Exercise details
For each line in the material below that holds "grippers", copy that line.

"""

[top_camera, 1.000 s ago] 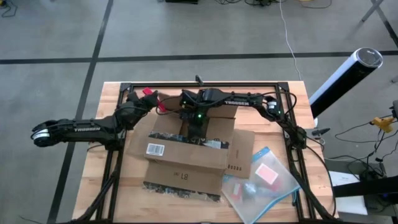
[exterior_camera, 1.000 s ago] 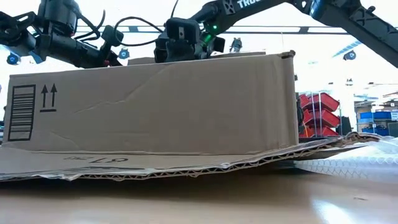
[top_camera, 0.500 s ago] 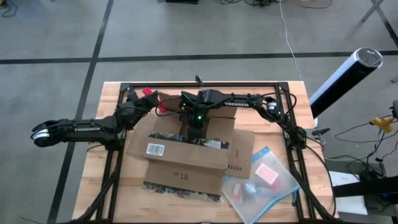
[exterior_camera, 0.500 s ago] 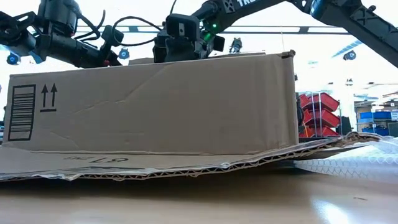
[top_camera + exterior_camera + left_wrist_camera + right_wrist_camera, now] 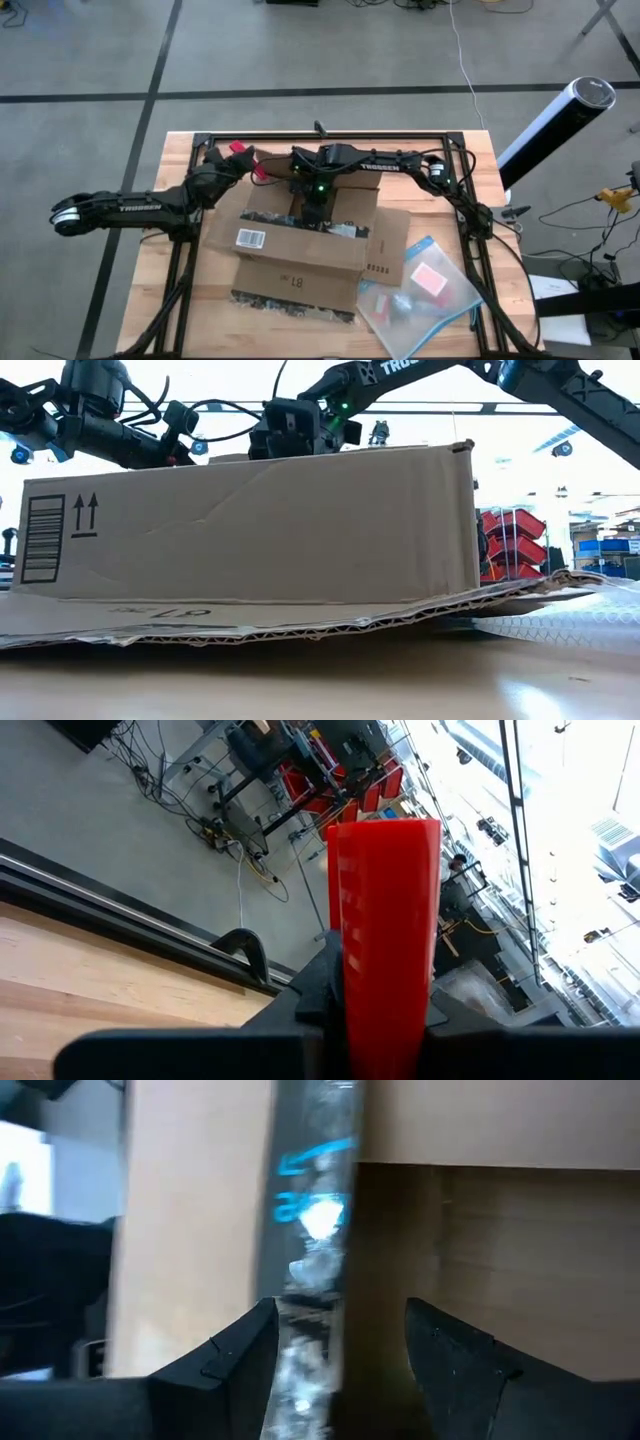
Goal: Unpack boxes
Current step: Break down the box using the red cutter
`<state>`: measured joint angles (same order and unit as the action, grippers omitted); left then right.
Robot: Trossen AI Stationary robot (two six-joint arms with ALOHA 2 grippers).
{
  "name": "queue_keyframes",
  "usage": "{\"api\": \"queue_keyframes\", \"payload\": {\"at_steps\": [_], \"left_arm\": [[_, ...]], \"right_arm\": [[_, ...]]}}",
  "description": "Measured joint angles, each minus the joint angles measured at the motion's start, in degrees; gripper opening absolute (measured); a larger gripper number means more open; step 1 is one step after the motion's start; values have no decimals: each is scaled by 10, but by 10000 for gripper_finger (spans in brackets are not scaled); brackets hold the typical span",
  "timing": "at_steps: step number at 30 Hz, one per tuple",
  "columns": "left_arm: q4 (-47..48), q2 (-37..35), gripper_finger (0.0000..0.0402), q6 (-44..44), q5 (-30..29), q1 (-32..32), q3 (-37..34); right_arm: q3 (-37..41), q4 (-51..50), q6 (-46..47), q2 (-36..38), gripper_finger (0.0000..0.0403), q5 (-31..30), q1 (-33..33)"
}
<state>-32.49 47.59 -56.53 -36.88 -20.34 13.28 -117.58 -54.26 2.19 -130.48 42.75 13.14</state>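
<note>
The brown cardboard box point(image 5: 300, 250) stands mid-table with its flaps spread on the wood, and its near wall point(image 5: 260, 530) fills the low view. My right gripper point(image 5: 315, 208) points down into the box from above. It is open, with a clear plastic sheet printed in blue point(image 5: 312, 1270) between its fingers beside a cardboard wall point(image 5: 500, 1250). My left gripper point(image 5: 243, 153) hovers over the table's far left and is shut on a small red tool point(image 5: 385, 910). My left gripper pinches the red tool's lower part point(image 5: 385, 1005) between its two fingers. The rest of the tool sticks out past the fingertips, clear of the table. My right gripper has the clear plastic next to one finger point(image 5: 235, 1355); whether it touches the plastic or the cardboard, I cannot tell.
A clear plastic pouch with a blue edge point(image 5: 425, 288) lies on the table to the box's right, with a red card and small items in it. A black frame point(image 5: 330, 137) runs along the table's far and side edges. Bare wood shows at the near edge point(image 5: 320, 680).
In the low view my right gripper has shifted a little toward the table's right edge. The box's near wall has slid slightly the same way. The left arm has kept still.
</note>
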Motion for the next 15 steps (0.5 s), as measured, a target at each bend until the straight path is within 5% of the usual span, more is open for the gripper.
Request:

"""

Output for this task
`<state>`: measured joint angles (same order and unit as the action, grippers omitted); left then right.
Robot: Trossen AI Stationary robot (two six-joint arms with ALOHA 2 grippers).

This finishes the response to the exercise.